**Exercise objective:**
The required output is the line with "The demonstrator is" through the final line of the entries, each one exactly as it stands.

== Segment start ==

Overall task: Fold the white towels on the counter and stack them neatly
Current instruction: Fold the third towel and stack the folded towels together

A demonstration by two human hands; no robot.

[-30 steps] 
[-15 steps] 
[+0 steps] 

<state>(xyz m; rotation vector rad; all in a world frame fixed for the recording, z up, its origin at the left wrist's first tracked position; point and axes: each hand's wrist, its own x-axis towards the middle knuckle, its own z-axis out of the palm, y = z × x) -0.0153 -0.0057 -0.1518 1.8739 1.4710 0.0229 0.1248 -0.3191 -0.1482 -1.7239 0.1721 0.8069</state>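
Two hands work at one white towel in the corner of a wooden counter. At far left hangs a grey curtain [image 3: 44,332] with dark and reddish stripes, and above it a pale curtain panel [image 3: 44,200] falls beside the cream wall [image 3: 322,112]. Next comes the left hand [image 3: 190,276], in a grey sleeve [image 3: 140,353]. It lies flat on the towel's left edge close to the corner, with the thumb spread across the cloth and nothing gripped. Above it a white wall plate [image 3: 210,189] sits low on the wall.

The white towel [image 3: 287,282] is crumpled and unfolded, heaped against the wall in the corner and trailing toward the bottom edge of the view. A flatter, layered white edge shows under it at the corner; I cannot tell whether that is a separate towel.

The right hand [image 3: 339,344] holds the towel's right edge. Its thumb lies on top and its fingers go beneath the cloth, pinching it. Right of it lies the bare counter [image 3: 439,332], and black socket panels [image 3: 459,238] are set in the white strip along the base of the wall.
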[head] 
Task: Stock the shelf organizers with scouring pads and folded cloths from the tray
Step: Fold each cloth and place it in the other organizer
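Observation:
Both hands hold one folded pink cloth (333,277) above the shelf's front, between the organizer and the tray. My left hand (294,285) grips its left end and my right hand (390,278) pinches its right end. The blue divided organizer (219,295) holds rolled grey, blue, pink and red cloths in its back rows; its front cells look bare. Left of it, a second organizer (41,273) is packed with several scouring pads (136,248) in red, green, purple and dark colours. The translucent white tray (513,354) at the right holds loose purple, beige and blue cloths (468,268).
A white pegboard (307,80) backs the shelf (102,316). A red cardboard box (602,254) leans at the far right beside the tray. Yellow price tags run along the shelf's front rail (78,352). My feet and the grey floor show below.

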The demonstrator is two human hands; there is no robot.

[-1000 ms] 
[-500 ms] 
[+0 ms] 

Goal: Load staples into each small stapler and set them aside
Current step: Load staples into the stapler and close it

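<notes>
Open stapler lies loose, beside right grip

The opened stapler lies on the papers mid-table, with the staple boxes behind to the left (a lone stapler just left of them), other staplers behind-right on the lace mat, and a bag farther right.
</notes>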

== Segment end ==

**Answer to this problem:**
The demonstrator is two human hands; there is no robot.

[-1000 ms] 
[-500 ms] 
[+0 ms] 

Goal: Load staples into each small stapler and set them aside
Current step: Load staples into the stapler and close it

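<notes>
Open stapler lies loose, beside right grip

The opened stapler lies on the papers mid-table, with the staple boxes behind to the left (a lone stapler just left of them), other staplers behind-right on the lace mat, and a bag farther right.
</notes>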

No more output is expected for this exercise.